Work request | Please repeat the data exactly, leaving nothing out.

Data segment |
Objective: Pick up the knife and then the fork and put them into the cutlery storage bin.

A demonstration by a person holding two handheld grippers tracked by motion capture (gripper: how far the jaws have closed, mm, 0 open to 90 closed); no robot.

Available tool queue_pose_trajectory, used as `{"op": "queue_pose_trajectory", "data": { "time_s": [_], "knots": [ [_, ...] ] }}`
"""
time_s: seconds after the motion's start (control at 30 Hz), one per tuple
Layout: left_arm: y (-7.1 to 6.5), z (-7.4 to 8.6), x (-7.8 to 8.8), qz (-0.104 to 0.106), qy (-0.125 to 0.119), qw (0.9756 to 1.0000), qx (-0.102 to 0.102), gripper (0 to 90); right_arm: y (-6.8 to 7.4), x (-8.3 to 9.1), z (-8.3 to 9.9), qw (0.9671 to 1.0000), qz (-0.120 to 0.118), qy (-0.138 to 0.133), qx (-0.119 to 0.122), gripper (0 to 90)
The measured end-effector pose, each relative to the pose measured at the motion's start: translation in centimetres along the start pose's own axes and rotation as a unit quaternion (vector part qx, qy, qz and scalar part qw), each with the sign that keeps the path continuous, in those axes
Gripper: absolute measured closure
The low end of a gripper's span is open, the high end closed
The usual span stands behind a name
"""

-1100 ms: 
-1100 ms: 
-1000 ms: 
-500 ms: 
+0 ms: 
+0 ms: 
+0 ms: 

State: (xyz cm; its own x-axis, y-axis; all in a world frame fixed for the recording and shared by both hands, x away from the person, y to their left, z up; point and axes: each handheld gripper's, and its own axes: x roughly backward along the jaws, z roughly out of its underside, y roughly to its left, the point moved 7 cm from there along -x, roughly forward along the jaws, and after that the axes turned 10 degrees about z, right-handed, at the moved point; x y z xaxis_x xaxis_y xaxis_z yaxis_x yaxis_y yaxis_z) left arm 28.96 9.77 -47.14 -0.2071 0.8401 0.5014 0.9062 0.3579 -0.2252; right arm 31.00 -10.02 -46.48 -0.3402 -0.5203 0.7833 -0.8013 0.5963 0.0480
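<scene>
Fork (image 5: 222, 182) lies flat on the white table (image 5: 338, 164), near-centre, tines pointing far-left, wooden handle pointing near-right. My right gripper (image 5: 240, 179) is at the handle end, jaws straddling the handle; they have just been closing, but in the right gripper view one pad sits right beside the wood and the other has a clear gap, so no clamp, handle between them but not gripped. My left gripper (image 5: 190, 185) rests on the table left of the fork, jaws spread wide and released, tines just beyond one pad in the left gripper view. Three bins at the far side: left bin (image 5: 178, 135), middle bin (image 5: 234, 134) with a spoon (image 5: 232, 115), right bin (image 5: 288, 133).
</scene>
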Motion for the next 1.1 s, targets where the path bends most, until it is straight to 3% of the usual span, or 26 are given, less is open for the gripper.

Response to this exercise |
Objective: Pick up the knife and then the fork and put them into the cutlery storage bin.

A demonstration by a person holding two handheld grippers tracked by motion capture (gripper: how far the jaws have closed, mm, 0 open to 90 closed); no robot.

Available tool queue_pose_trajectory, used as `{"op": "queue_pose_trajectory", "data": { "time_s": [_], "knots": [ [_, ...] ] }}`
"""
time_s: seconds after the motion's start (control at 30 Hz), one per tuple
Layout: left_arm: y (-7.1 to 6.5), z (-7.4 to 8.6), x (-7.8 to 8.8), qz (-0.104 to 0.106), qy (-0.125 to 0.119), qw (0.9756 to 1.0000), qx (-0.102 to 0.102), gripper (0 to 90); right_arm: y (-6.8 to 7.4), x (-8.3 to 9.1), z (-8.3 to 9.9), qw (0.9671 to 1.0000), qz (-0.120 to 0.118), qy (-0.138 to 0.133), qx (-0.119 to 0.122), gripper (0 to 90)
The measured end-effector pose, each relative to the pose measured at the motion's start: translation in centimetres along the start pose's own axes and rotation as a unit quaternion (vector part qx, qy, qz and scalar part qw), each with the sign that keeps the path continuous, in those axes
Gripper: absolute measured closure
The low end of a gripper's span is open, the high end closed
The usual span stands behind a name
"""

-1100 ms: 
-1100 ms: 
-1000 ms: 
-500 ms: 
+0 ms: 
+0 ms: 
+0 ms: 

State: (xyz cm; its own x-axis, y-axis; all in a world frame fixed for the recording and shared by both hands, x away from the person, y to their left, z up; point and axes: each handheld gripper's, and its own axes: x roughly backward along the jaws, z roughly out of its underside, y roughly to its left, the point moved 7 cm from there along -x, roughly forward along the jaws, and after that the axes turned 10 degrees about z, right-handed, at the moved point; x y z xaxis_x xaxis_y xaxis_z yaxis_x yaxis_y yaxis_z) left arm 28.96 9.77 -47.14 -0.2071 0.8401 0.5014 0.9062 0.3579 -0.2252; right arm 31.00 -10.02 -46.48 -0.3402 -0.5203 0.7833 -0.8013 0.5963 0.0480
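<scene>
Fork (image 5: 222, 182) lies flat on the white table (image 5: 338, 164), near-centre, tines pointing far-left, wooden handle pointing near-right. My right gripper (image 5: 240, 179) is at the handle end, jaws straddling the handle; they have just been closing, but in the right gripper view one pad sits right beside the wood and the other has a clear gap, so no clamp, handle between them but not gripped. My left gripper (image 5: 190, 185) rests on the table left of the fork, jaws spread wide and released, tines just beyond one pad in the left gripper view. Three bins at the far side: left bin (image 5: 178, 135), middle bin (image 5: 234, 134) with a spoon (image 5: 232, 115), right bin (image 5: 288, 133).
</scene>
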Motion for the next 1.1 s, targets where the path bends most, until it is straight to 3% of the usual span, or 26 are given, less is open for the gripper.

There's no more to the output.